What to work on →
Write out again the lines from the line with "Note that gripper" up to and including the line with "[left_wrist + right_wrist", exactly as they stand below, and skip any picture.
╔══
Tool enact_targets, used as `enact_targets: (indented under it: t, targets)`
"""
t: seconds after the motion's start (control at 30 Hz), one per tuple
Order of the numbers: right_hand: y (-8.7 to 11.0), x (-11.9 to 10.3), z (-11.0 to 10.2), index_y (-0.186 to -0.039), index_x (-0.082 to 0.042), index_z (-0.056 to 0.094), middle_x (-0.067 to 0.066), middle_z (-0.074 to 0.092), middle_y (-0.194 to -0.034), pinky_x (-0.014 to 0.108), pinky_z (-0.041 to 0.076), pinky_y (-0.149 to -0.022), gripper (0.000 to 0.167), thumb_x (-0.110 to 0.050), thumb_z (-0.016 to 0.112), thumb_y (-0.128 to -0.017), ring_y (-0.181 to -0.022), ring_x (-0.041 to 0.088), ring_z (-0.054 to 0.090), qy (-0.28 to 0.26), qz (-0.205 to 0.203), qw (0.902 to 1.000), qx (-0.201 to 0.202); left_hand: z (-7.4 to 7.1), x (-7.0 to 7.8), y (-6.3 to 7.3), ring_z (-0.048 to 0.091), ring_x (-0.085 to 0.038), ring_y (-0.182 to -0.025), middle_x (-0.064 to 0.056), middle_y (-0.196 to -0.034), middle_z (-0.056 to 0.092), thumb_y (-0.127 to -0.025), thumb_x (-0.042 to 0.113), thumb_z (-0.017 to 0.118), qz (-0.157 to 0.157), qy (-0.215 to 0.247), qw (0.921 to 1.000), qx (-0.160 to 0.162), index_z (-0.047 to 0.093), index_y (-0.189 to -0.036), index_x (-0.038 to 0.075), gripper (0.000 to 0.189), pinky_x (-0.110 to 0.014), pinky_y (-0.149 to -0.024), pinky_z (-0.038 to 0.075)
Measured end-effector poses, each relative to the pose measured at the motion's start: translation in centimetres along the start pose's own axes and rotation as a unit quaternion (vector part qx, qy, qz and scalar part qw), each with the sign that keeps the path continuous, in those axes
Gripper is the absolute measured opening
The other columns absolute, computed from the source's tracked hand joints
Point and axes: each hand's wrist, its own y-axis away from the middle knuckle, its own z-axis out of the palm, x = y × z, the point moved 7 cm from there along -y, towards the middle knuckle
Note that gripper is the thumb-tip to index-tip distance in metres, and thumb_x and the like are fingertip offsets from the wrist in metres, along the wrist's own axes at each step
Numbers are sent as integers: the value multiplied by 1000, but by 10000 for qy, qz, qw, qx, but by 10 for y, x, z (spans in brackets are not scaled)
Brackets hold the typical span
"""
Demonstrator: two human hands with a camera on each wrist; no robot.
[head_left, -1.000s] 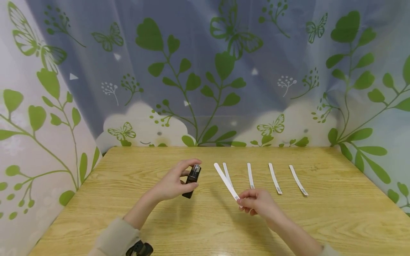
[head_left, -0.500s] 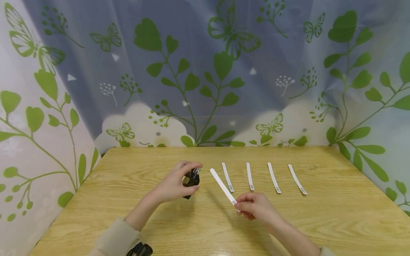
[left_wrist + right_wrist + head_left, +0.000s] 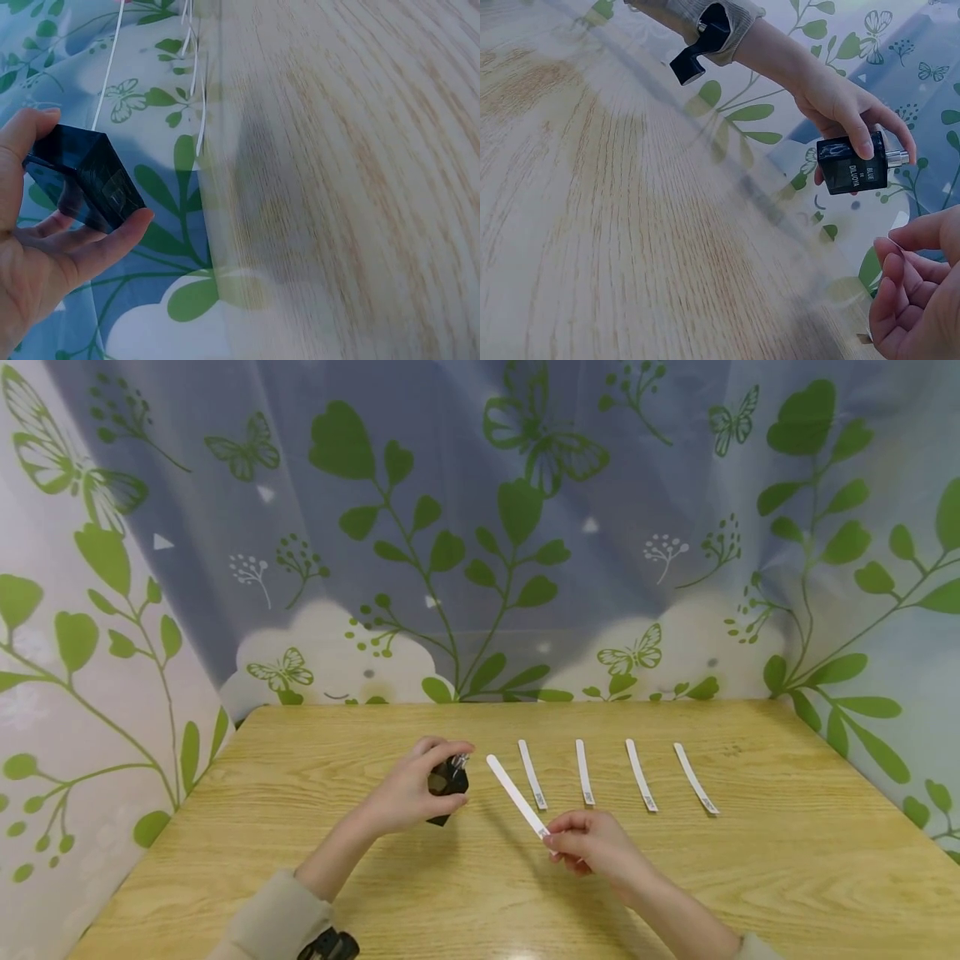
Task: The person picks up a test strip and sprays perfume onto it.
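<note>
My left hand (image 3: 401,789) grips a black perfume bottle (image 3: 448,781) above the table, its index finger on top of the silver spray nozzle (image 3: 897,157). The bottle is tilted, and white lettering on its side shows in the right wrist view. Between thumb and fingers, my right hand (image 3: 600,845) pinches the lower end of a white paper test strip (image 3: 516,793). The strip's rounded free end points up and left, close to the nozzle but apart from it. In the left wrist view, the bottle's dark base (image 3: 79,150) faces the camera.
Several more white strips, including a leftmost strip (image 3: 532,775) and a rightmost strip (image 3: 695,779), lie in a spaced row on the wooden table (image 3: 375,893). A curtain (image 3: 465,552) with leaves and butterflies hangs behind. A black device (image 3: 705,41) is worn on the left wrist.
The right hand has drawn the strip slightly left and down, away from the leftmost strip on the table. The left hand has turned the bottle, so that more of its broad side shows.
</note>
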Motion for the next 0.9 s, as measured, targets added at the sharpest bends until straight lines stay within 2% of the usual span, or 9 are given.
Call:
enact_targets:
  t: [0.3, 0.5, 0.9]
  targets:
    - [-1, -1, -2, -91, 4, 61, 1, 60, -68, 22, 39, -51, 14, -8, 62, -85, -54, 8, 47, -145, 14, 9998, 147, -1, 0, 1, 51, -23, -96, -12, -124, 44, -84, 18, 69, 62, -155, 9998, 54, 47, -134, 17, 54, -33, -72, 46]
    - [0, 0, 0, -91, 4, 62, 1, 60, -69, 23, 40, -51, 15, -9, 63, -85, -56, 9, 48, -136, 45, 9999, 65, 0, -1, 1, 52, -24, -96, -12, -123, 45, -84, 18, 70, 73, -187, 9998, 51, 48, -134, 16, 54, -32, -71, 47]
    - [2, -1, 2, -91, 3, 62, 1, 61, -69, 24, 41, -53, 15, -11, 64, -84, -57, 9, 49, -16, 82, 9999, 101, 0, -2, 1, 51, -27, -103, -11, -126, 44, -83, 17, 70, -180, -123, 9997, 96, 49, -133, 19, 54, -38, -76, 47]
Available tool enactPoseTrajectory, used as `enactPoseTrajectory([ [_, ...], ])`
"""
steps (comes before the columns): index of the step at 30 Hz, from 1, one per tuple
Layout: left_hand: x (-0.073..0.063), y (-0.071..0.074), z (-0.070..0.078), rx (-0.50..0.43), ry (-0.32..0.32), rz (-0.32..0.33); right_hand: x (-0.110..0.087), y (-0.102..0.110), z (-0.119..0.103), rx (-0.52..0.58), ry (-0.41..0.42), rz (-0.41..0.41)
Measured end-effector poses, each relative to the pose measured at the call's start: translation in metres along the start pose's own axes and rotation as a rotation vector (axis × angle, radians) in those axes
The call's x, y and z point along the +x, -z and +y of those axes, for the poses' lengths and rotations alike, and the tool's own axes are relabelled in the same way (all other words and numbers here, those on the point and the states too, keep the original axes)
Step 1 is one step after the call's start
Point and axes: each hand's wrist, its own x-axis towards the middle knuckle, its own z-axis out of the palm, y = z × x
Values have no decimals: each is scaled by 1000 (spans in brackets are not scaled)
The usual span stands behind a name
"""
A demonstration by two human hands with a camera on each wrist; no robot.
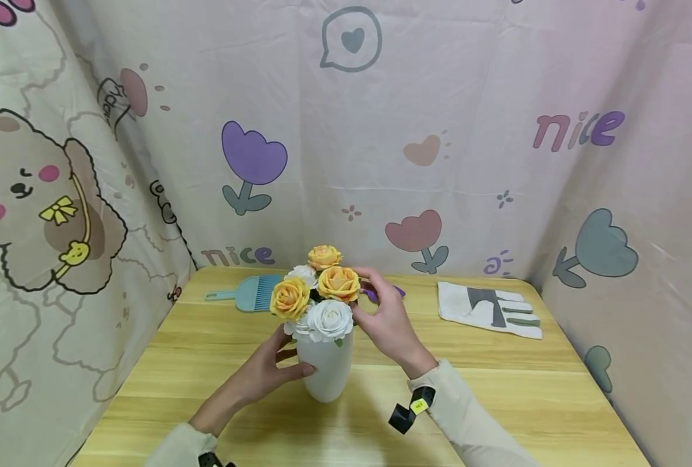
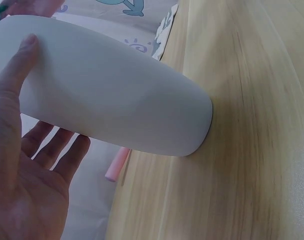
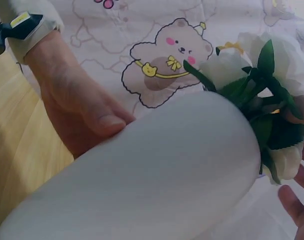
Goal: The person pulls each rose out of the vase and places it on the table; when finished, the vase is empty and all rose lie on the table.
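A white vase (image 1: 325, 370) stands on the wooden table, its base at the tabletop in the left wrist view. Yellow and white artificial roses (image 1: 330, 320) with green leaves (image 3: 264, 100) fill its mouth. My left hand (image 1: 270, 370) grips the vase from the left, thumb on the near side and fingers round the far side. On the other side, my right hand (image 1: 389, 321) is raised against the flowers, its thumb and forefinger beside the right-hand yellow rose (image 1: 339, 283). The right wrist view shows the fingers (image 3: 290, 200) spread next to the blooms.
A light blue toothed dustpan (image 1: 258, 293) lies at the back left of the table (image 1: 468, 389). Behind the right hand shows part of a purple object (image 1: 400, 291). A white and grey glove (image 1: 488, 309) lies at the back right. Patterned curtains (image 1: 346, 117) hang around the table.
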Motion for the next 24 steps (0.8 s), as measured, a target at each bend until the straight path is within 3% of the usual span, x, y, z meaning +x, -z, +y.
enactPoseTrajectory([
  [8,-1,-1,0,-9,4,-2,15,5,-13,195,24,79],
  [15,0,-1,1,29,36,13,36,20,-33,337,107,165],
  [24,-1,0,0,28,42,14,43,26,-39,552,1,228],
])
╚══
Answer for the task →
Note that gripper is the thumb-tip to index-tip distance in metres, and thumb_x and the like are fingertip offsets from the wrist in metres, along the wrist's own axes at each step
Numbers are sent as integers: the value multiplied by 1000, but by 10000 for qy, qz, qw, qx, but by 10 for y, x, z (spans in brackets are not scaled)
Brackets hold the typical span
"""
Demonstrator: two human hands with a camera on each wrist; no robot.
[head_left, -1.000s] 
[head_left, -0.500s] 
[left_wrist + right_wrist + head_left, +0.000s] 

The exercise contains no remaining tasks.